What is required: Every line below needs to be returned exactly as written.

Information supplied:
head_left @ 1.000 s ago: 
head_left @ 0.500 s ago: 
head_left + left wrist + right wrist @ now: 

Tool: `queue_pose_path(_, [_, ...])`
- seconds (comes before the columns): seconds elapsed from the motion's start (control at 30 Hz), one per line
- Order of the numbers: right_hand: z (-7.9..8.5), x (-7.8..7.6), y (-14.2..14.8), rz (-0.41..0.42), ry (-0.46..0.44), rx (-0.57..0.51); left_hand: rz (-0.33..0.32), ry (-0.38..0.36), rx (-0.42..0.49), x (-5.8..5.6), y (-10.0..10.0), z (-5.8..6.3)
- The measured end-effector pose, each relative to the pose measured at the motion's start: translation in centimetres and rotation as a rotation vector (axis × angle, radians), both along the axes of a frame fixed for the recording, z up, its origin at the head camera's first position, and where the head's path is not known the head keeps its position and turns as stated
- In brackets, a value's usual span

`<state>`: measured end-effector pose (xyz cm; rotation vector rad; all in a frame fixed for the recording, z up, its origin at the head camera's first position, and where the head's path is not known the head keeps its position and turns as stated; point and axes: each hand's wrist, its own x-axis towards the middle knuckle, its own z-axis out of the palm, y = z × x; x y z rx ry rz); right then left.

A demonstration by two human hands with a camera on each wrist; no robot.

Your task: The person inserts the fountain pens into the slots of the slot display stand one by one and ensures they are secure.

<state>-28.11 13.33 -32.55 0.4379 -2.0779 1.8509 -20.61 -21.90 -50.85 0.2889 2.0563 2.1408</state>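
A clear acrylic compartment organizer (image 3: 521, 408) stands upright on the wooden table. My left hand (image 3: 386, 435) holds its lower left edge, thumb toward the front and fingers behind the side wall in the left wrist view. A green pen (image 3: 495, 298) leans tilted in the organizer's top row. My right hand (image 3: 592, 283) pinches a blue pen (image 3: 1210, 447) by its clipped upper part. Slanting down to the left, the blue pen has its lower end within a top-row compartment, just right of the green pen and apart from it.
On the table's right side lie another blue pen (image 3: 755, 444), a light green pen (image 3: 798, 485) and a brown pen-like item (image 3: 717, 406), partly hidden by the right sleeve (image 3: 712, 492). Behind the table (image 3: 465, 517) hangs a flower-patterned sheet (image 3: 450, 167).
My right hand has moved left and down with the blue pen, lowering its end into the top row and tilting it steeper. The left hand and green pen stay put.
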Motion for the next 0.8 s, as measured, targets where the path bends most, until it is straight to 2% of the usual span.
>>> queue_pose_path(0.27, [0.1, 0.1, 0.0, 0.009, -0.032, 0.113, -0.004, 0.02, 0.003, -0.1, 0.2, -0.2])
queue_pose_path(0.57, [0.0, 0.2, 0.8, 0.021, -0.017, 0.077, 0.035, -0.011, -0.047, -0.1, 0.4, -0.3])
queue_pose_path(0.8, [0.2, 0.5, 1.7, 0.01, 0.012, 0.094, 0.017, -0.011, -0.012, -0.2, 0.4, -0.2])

Solved exercise:
head_left @ 1.000 s ago: 
head_left @ 0.500 s ago: 
head_left + left wrist + right wrist @ now: 

Tool: `queue_pose_path(_, [_, ...])`
- seconds (comes before the columns): seconds elapsed from the motion's start (control at 30 Hz), one per line
- Order of the numbers: right_hand: z (-7.9..8.5), x (-7.8..7.6), y (-14.2..14.8), rz (-0.41..0.42), ry (-0.46..0.44), rx (-0.57..0.51); left_hand: rz (-0.33..0.32), ry (-0.38..0.36), rx (-0.42..0.49), x (-5.8..5.6), y (-10.0..10.0), z (-5.8..6.3)
- The measured end-effector pose, each relative to the pose measured at the motion's start: translation in centimetres and rotation as a rotation vector (axis × angle, radians), both along the axes of a frame fixed for the recording, z up, its origin at the head camera's first position, and where the head's path is not known the head keeps its position and turns as stated
- In brackets, a value's usual span

`<state>`: measured end-effector pose (xyz cm; rotation vector rad; all in a frame fixed for the recording, z up, its origin at the head camera's first position, and where the head's path is not known the head keeps its position and turns as stated; point and axes: each hand's wrist, its own x-axis towards the middle knuckle, its own z-axis out of the palm, y = z × x; x y z rx ry rz); right then left.

A demonstration by two human hands with a camera on each wrist; no robot.

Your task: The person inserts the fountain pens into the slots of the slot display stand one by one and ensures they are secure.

<state>-28.11 13.33 -32.55 0.4379 -2.0779 1.8509 -20.61 -21.90 -50.85 0.2889 2.0563 2.1408</state>
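A clear acrylic compartment organizer (image 3: 521, 408) stands upright on the wooden table. My left hand (image 3: 386, 435) holds its lower left edge, thumb toward the front and fingers behind the side wall in the left wrist view. A green pen (image 3: 495, 298) leans tilted in the organizer's top row. My right hand (image 3: 592, 283) pinches a blue pen (image 3: 1210, 447) by its clipped upper part. Slanting down to the left, the blue pen has its lower end within a top-row compartment, just right of the green pen and apart from it.
On the table's right side lie another blue pen (image 3: 755, 444), a light green pen (image 3: 798, 485) and a brown pen-like item (image 3: 717, 406), partly hidden by the right sleeve (image 3: 712, 492). Behind the table (image 3: 465, 517) hangs a flower-patterned sheet (image 3: 450, 167).
My right hand has moved left and down with the blue pen, lowering its end into the top row and tilting it steeper. The left hand and green pen stay put.
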Motion for the next 0.8 s, as measured, targets where the path bends most, until it is straight to 2% of the usual span.
>>> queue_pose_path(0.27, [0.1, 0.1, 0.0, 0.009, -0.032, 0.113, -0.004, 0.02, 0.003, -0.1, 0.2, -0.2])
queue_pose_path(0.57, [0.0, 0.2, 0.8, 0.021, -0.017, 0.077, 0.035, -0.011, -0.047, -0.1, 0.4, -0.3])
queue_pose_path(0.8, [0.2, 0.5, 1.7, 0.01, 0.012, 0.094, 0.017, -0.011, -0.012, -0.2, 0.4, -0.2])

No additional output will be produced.